→ **What the task asks**
Every line below between the one holding "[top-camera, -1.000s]" and the one holding "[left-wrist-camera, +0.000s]", inclusive, should be copied exactly, and no other line.

→ **Stored data**

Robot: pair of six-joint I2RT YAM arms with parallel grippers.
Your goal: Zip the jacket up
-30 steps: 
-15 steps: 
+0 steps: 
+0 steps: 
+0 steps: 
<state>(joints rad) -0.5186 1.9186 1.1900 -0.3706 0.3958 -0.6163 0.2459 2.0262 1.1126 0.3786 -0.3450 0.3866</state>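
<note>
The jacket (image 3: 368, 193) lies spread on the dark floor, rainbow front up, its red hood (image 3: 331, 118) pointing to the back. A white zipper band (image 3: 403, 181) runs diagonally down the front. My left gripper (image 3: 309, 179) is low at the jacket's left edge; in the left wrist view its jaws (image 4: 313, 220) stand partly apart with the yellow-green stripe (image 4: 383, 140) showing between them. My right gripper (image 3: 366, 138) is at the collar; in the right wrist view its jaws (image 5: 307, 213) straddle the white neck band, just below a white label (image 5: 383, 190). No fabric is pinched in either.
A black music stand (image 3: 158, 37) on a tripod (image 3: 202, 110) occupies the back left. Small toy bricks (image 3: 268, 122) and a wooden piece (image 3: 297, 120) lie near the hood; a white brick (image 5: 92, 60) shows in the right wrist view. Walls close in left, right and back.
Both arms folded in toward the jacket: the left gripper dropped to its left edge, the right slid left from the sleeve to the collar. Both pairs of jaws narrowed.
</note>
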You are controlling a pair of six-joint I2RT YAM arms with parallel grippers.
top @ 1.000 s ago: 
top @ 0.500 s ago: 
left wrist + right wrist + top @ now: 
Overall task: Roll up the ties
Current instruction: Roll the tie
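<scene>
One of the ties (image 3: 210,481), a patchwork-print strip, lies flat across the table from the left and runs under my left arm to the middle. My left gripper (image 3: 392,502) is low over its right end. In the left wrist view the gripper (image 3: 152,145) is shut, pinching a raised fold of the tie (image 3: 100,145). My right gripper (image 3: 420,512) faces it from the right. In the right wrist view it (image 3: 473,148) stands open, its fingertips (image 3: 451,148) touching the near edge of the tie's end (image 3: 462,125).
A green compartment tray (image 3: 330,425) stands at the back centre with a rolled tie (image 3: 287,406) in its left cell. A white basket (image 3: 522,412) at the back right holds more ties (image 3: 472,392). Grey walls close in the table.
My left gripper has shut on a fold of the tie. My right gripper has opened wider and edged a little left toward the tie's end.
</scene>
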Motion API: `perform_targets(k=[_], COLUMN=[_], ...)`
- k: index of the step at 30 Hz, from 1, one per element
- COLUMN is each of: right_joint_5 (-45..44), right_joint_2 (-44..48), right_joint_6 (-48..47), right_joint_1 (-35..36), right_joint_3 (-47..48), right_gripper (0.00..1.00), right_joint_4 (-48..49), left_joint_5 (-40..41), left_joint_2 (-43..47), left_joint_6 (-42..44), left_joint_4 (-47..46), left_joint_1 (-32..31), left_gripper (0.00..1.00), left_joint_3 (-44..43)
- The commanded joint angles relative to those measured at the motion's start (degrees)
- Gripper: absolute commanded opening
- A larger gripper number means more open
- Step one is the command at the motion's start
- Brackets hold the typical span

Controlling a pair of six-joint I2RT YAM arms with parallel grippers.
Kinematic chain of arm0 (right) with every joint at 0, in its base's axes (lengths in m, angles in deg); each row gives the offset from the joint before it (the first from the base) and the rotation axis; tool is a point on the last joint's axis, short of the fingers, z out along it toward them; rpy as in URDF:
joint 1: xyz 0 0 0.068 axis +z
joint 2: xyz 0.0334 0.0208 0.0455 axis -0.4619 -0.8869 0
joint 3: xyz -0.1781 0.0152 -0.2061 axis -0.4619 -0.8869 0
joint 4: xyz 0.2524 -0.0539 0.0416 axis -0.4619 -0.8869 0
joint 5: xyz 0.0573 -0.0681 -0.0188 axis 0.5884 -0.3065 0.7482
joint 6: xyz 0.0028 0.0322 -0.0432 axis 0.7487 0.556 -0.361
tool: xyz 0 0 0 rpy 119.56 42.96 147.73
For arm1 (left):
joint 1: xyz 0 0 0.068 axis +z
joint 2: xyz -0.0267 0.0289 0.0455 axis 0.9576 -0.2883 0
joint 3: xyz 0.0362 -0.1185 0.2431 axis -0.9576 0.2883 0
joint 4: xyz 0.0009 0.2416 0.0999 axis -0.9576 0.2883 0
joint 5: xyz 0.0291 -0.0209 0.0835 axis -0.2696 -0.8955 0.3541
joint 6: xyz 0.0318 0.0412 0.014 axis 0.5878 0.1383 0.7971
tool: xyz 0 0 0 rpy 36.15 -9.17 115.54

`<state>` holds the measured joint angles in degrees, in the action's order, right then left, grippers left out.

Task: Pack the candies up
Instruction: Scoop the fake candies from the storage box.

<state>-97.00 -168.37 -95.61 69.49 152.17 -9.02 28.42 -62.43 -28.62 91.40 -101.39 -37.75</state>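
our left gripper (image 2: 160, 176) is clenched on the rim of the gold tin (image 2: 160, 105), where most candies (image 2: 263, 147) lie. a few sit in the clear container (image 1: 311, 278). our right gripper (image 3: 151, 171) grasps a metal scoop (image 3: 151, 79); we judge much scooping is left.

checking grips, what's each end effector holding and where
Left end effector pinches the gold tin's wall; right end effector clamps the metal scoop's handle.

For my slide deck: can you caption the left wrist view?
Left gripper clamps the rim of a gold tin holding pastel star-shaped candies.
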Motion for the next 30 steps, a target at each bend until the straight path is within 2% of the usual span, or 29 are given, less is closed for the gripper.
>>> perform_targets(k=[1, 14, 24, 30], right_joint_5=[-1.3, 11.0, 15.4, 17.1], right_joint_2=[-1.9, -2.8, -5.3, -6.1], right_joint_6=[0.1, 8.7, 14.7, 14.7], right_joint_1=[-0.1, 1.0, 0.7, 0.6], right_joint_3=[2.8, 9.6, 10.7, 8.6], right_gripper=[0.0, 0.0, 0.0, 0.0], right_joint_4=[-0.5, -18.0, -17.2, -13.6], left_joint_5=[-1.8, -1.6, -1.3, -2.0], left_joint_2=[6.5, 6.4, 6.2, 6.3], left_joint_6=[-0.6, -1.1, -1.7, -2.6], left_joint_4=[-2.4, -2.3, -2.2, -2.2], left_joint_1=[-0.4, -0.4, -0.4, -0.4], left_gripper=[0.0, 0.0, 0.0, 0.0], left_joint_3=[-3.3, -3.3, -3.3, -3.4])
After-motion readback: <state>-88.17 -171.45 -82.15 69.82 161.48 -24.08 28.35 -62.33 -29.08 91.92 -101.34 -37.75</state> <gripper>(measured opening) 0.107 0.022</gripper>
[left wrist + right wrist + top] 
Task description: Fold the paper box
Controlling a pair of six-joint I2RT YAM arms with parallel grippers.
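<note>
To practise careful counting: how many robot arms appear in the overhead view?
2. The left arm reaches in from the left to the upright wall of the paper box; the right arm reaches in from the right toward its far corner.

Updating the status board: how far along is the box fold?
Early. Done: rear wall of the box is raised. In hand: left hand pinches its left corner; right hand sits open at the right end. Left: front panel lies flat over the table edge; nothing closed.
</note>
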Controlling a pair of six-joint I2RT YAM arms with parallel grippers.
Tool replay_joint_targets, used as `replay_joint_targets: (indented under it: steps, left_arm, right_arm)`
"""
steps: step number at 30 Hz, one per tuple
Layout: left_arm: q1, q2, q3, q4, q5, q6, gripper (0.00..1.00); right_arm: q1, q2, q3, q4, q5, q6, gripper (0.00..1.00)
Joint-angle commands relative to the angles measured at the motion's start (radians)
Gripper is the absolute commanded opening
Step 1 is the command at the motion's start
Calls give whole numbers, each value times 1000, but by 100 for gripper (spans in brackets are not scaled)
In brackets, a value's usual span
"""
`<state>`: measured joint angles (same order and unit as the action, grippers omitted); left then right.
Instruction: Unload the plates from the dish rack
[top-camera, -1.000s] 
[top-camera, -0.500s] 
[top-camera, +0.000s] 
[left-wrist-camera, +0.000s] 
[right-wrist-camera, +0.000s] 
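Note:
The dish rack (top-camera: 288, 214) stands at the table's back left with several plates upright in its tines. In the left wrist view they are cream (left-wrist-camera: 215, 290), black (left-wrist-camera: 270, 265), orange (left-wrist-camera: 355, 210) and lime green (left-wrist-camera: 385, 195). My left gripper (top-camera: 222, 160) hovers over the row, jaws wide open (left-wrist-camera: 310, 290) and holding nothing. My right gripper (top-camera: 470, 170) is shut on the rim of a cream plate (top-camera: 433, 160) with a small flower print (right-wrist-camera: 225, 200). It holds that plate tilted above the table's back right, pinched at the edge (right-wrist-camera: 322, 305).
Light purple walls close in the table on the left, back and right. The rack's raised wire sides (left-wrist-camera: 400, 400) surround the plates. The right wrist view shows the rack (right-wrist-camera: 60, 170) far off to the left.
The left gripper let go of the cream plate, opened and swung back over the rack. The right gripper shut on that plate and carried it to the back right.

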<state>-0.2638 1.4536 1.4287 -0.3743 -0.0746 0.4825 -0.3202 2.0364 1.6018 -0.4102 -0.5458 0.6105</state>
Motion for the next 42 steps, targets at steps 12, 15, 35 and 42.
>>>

→ **Result**
[top-camera, -1.000s] 
[top-camera, -0.500s] 
[top-camera, +0.000s] 
[left-wrist-camera, +0.000s] 

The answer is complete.